Ah, yes, that pillar of good practices, US, where corn is so heavily subsidized its by-products had to be force injected into the entire food chain to justify it, to the point all food is rendered sweet by default.
I know it’s popular but believe it or not, the US isn’t the cause of all the world’s problems.
Only 23% of ag land worldwide is used to grow crops for direct human consumption. That’s lower than the US number by the way.
The fact remains that if you actually care about reducing farmland and fertilizer use, you’d go vegan.
Or was I right and that was just a throwaway comment meant to make you feel better about your habits?
this is misleading as fuck. much of the land used to grow crops for humans is the exact same land, the exact same plant, the exact same bean (sometimes) as the land used to feed animals. much of what is given to animals are parts of plants that people can’t or won’t eat. another huge portion of the ag land is pastureland, and much of that isn’t even suitable for growing crops.
That wasn’t intended to mislead and I provided my source so others could read.
It’s why I referenced the US data first (I know it better) but now it has a paywall.
I found another source saying,
Feeding crops to animals for us to eventually eat is always going to be less efficient and more costly environmentally.
https://www.pnas.org/doi/10.1073/pnas.1713820115#ref-2
but very few people want to eat the parts of plants that we feed to animals after we process the rest of the plant for human food. soy, for instance: most people don’t want to eat soy cake, so feeding it to animals and then eating the animals is actually a good use of the “crop calories”.
If we only raised enough animals to eat our waste, you’d have a great point. But as I’ve shown, we don’t do that.
I have a good point, anyway. besides our waste, there is also a great deal of ag land that is unsuitable for crop cultivation. my point is still the same: using the metric of land use is not a great way to understand efficiencies in the agriculture sector. I don’t believe any single metric is the key, probably.
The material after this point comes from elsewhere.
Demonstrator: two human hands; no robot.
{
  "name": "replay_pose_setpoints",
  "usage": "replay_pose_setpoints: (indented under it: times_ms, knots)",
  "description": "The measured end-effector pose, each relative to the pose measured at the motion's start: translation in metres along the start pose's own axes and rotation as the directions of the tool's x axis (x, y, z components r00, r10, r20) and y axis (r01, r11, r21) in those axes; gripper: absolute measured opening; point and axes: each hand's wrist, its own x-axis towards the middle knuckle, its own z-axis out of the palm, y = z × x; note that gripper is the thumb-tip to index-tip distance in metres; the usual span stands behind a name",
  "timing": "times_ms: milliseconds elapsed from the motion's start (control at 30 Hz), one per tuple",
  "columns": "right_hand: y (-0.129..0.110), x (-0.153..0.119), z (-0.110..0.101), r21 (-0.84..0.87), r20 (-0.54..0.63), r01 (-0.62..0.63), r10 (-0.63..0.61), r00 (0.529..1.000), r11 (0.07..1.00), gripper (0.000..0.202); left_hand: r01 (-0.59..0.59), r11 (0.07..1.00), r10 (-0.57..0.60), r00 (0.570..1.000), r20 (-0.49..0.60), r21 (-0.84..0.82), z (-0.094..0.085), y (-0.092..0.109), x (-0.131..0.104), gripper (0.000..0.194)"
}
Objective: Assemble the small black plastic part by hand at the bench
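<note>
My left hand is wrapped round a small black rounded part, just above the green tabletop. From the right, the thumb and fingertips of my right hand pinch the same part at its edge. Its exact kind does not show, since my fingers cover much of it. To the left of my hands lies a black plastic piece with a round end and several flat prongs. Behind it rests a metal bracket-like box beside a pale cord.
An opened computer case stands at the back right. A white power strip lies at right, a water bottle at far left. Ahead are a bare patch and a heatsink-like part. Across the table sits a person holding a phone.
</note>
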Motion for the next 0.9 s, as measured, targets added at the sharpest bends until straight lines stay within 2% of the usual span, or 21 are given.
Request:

off the top of my head, multigenerational ecosystem stability without artificial inputs might be the metric id aim to achieve, but it’s hard to say what kinds of impacts that might have (efficiency would surely be impacted). given the vastness and interdependency of the modern agricultural system I don’t believe any radical change is prudent. if the issues we are facing from carbon emissions are what we are looking to address, I would say we need to focus on other sources of carbon emissions primarily, rather than upset the agricultural system.
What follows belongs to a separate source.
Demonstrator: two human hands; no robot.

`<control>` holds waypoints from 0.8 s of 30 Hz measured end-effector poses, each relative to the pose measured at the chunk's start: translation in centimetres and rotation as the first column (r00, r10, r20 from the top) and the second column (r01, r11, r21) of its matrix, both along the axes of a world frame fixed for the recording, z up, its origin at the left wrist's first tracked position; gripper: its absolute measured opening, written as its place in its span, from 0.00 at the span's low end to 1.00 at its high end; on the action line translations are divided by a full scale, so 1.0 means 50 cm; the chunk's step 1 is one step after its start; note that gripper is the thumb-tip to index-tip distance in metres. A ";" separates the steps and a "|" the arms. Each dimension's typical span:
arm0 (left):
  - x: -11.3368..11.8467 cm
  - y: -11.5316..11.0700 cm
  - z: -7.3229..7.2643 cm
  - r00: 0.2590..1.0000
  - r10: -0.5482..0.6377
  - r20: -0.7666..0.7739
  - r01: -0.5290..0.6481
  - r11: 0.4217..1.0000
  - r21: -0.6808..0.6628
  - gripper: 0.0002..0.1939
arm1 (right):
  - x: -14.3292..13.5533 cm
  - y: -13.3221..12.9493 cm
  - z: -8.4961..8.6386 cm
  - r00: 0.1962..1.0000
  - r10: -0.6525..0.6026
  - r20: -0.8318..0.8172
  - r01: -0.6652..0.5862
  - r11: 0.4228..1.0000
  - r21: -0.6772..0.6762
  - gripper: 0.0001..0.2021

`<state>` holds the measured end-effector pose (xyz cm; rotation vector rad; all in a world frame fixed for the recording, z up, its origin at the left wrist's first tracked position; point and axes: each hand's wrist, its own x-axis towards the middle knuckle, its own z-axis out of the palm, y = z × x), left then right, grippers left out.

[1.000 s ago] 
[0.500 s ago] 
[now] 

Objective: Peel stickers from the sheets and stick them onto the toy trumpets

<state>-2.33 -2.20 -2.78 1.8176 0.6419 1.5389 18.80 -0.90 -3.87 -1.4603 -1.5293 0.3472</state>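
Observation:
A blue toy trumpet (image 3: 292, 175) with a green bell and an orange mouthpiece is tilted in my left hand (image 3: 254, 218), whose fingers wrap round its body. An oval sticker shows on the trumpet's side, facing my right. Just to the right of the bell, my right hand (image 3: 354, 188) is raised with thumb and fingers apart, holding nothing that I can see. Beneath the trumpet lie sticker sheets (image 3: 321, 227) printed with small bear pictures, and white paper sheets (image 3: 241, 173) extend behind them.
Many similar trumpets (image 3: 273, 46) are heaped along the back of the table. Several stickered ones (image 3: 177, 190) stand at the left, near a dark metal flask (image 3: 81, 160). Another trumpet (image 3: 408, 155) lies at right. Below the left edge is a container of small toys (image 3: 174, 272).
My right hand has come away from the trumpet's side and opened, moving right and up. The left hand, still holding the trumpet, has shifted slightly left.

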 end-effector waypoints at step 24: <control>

I don’t know of any other way to put this…
We have land that we dedicate solely to growing food for animals. Not the waste, not land that is otherwise unusable.
That is not environmentally friendly when we could feed far more people by NOT doing that or using less farmland to feed our current population.
Did that make more sense?
I haven’t disputed this
I don’t think so.
Let’s go back to examples I have at hand (I’m in Portugal and live in a somewhat rural area).
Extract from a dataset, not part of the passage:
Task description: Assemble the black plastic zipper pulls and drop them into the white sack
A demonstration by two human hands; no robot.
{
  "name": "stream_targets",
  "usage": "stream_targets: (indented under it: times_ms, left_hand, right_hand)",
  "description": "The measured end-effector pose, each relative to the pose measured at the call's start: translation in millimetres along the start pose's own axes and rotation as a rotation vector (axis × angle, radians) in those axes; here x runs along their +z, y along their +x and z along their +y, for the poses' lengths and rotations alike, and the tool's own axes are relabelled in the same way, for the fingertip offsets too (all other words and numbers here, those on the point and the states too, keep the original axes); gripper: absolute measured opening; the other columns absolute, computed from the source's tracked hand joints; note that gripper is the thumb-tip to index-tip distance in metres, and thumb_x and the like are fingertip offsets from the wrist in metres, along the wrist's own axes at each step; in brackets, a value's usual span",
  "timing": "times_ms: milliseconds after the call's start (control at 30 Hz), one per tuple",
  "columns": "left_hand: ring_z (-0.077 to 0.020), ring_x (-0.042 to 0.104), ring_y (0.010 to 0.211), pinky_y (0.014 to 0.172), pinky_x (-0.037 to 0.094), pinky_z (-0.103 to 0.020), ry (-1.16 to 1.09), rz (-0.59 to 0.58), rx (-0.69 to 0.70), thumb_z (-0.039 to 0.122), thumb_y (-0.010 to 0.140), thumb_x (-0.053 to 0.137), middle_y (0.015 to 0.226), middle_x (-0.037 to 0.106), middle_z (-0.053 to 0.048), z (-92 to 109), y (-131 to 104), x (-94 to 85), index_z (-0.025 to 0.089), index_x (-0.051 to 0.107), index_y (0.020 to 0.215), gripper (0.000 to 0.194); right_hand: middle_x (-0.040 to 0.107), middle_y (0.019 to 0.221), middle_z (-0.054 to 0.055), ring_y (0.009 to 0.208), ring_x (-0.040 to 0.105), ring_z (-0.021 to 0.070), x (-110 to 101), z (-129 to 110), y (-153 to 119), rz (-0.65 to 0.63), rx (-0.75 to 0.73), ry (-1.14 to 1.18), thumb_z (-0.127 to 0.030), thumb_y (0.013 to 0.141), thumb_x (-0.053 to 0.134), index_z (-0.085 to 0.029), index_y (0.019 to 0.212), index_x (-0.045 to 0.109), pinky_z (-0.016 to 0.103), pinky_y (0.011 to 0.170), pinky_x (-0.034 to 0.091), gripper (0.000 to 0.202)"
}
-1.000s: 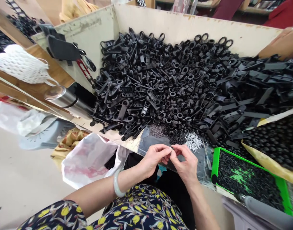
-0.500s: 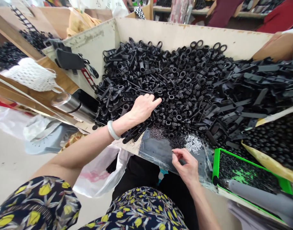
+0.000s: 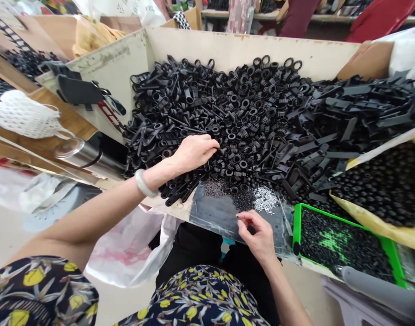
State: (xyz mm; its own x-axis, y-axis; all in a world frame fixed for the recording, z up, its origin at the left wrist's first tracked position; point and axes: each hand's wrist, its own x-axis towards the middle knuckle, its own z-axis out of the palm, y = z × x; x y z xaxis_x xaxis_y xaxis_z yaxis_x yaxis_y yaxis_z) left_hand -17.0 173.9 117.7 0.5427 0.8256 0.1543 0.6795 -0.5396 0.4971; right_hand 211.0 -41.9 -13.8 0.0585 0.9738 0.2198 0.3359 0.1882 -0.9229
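While the left hand (image 3: 193, 153) stretches out over the big heap of black plastic parts (image 3: 248, 117) in the pale wooden bin (image 3: 227, 45), its fingertips pinch together on one small black ring-shaped piece (image 3: 222, 151) at the near slope of the pile. A pale jade bangle (image 3: 141, 183) sits on that wrist. Nearer the body, the right hand (image 3: 258, 235) rests at the front edge of a dark flat plastic sheet (image 3: 214, 210), thumb and forefinger closed on something tiny and dark; what it is cannot be told. On the sheet just beyond it lie a little mound of silvery metal pins (image 3: 264, 199) and a patch of small dark springs (image 3: 216, 186). To the right stands a bright green tray (image 3: 297, 226) filled with small black bits. Left of the bin lie a steel flask (image 3: 81, 151) and a white mesh bag (image 3: 22, 113).
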Motion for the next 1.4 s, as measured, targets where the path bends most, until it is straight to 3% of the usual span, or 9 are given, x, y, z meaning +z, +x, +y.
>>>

50 to 60 sixty years back, there was a lot more cattle roaming the area, as this was wool country. Even then, through field rotation, the production/consumption of feed was close to zero (abundant rains, predictable sunny intervals) allowed for fields to produce using what was at hand for fertilizer.
Come the 90’s, with the end of the wool industry, flocks reduce drastically but the production of feed crops and cereals remains the same, with marginal use of synthetic fertilizers.
Come the 2000’s and the berry craze explodes, with large extensions of land converted into greenhouses or intensive growth fields, that divert and consume huge amounts of water and require tons of synthetic agrochemicals.
The problem with corn in the US we have it here with berry farms and common greenhouses, that actively refuse manures and composts, thus injecting amounts of nitrogen and phosphorous previously absent from the soil. I can widen the scope to include peach and plum orchards.
The only area we have identified has being satured with those elements is further south, again due to intensive tomato farming. And an area where cattle is also raised.
I’m not white washing my option: I want sustainable agricultural practices to become norm, not exception.